The reparations claimants do not address these questions because, unlike some of the social reformers of the previous generation, they are not “well-intentioned.” They are very much aware that reparations will not make things better for the African-Americans for whom they purport to speak. So why do they support reparations? Although Horowitz himself does not specifically say it, his arguments make it clear: because their agenda is ultimately a destructive one that seeks to tear down civil society, not to better it.

It is by no means a surprise, therefore, that Horowitz finds Marxist ideology -– and all the class and racial hatred that comes along with it -– to be the crucial underpinning of the reparations agenda. He writes:

“Academic leftists have created a vast corpus of social theory that recasts old Marxist ideas in new `postmodern’ molds and reinterprets the narrative of American freedom as a chronicle of race and class oppression.”

In order to dismantle this oppression, therefore, reparations activists work for the destruction of America.

Horowitz looks deep into the reparations argument to isolate and discredit its Marxist lies. He shows that, by trying to blame “discrimination” for the achievement gaps between blacks and other ethnic groups, the Left is spouting only a false ideology — and no kind of science. He reveals that, if anything, the whole Marxist/reparations charade is founded on the belief in the inferiority of the black race, since it robs African-Americans of their own free will. The whole reparations claim, therefore,

“Is based on a Marxist race model that divides society into race victimizers and race victims. In this model, the accountable individual disappears into the group, and the members of victim groups are regarded as lacking either the free will or the ability to function as subjects. They are perceived, instead, as the objects of historical forces over which they can have no control. This is a social elitism that denies the equal humanity of those it labels victims. But if three-quarters of all black families in America have managed to raise themselves above the poverty line, then what has prevented the other quarter from doing the same? The answer certainly can’t be racism, because all the parties in question are black.”

Horowitz goes on to successfully demonstrate that it is not racial and class oppression that hurts African-Americans, but the breakdown of the black family and the policy of welfare that has encouraged it. This is a truth that instills terror in every Leftist, because it represents a facet of human life that the socialist must stridently deny for the sake of holding on to the progressive faith. By emphasizing the tragedy of the normalization of the single-parent family in the black underclass, the author reveals the crucial importance of individuals making and paying for their own ethical and social decisions. But the Left must run from this basic given about human nature, because otherwise it would have to abandon the fairy tale that holds its vision in place: that social structures, especially those rooted in capitalism, are responsible for all human suffering. The radical utopian dream ultimately cannot accept that humans are incapable of being their own redeemers; it cannot digest the reality that human tragedy, alienation and inequality might be rooted in the human condition –- and in the heart of man.

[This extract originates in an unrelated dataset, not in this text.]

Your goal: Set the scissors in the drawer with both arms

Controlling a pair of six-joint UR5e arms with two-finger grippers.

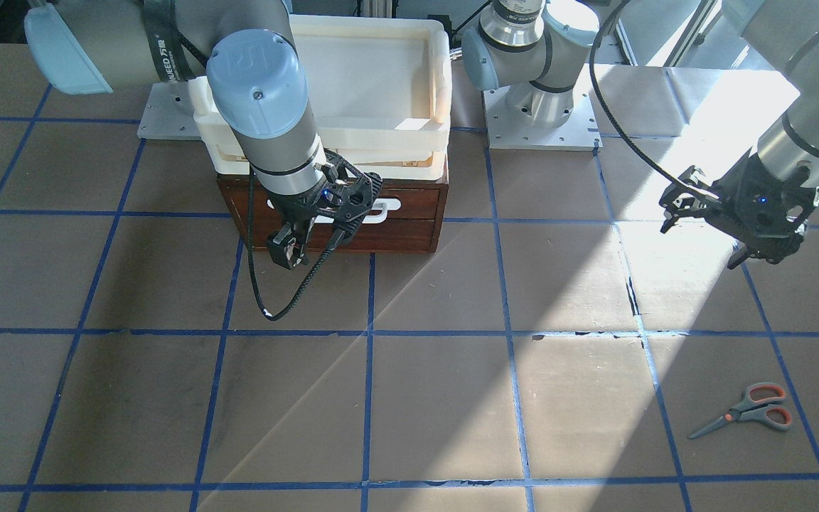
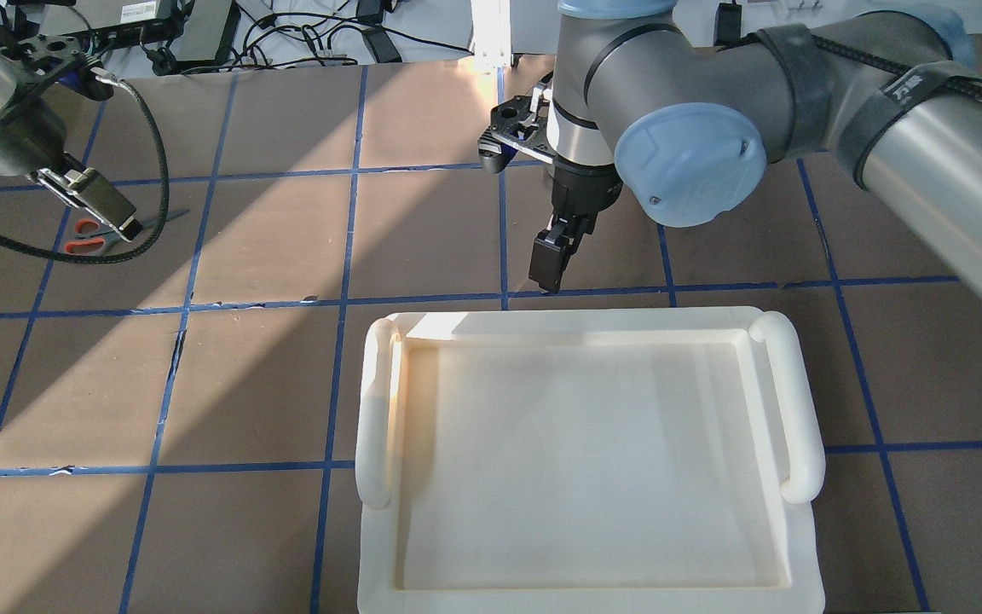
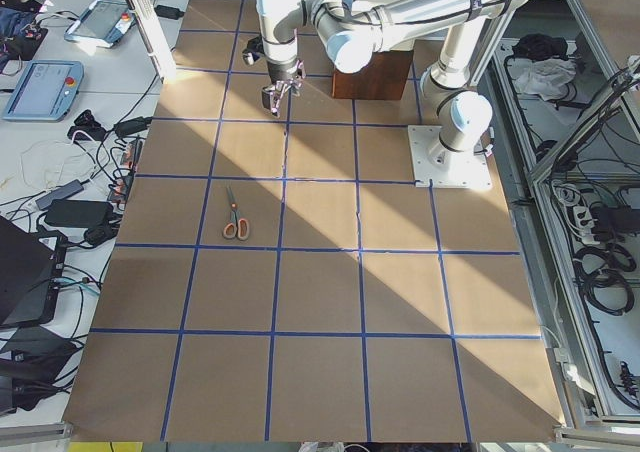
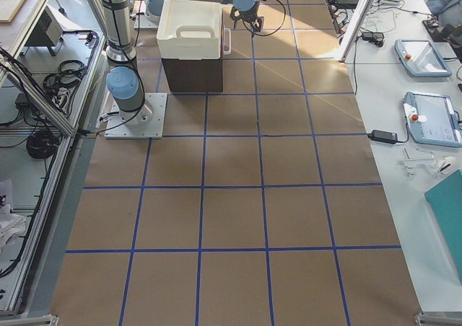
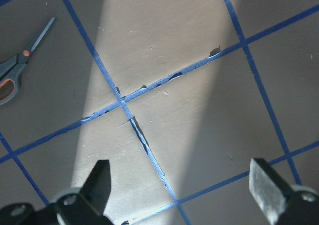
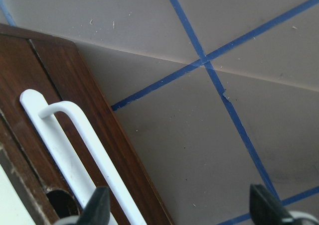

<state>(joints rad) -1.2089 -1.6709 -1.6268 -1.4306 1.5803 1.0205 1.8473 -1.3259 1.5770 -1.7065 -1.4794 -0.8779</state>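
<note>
The scissors (image 1: 743, 410) lie flat on the table near its far edge, blades closed. They also show in the left wrist view (image 5: 20, 68) and, partly covered, in the overhead view (image 2: 82, 246). My left gripper (image 5: 182, 195) is open and empty, hovering above the table short of the scissors (image 3: 235, 217). The dark wooden drawer (image 1: 409, 203) with its white bar handle (image 6: 75, 135) is shut. My right gripper (image 6: 180, 210) is open and empty, hanging just in front of the handle (image 1: 381, 210), not touching it.
A cream-white plastic tray (image 2: 380, 409) sits on top of the drawer cabinet and hides it from overhead. The brown table is marked with a blue tape grid (image 1: 370, 334). The arm bases (image 1: 537, 107) stand on either side of the cabinet.
</note>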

It becomes understandable, therefore, why the reparations proponents seek to divide and harm America, and intend to do so by instilling class and racial antagonism where it doesn’t exist. Horowitz crystallizes this Leftist objective by demonstrating the incompatibility between pro-reparations arguments and real-life realities. For instance, he shows that only a tiny minority of Americans ever owned slaves and that the majority of Americans today are descended from post-Civil War immigrants who have no relationship to slavery at all. The GNP of black America, meanwhile, is so large that it makes the African-American community the tenth most prosperous “nation” in the world. Thus, he asks the crucial question:

“How can you explain to José Martinez, who may have come to this country in the last ten years, and who is struggling to put bread on the table for his family, that he has to pay reparations for an institution that has been dead for more than a hundred years, and which neither he nor his ancestors were ever a part of? How will you tell him that he has to pay those reparations to people like Johnny Cochran and Jesse Jackson who are multimillionaires, or to others who are doing better than he is, simply because they are black?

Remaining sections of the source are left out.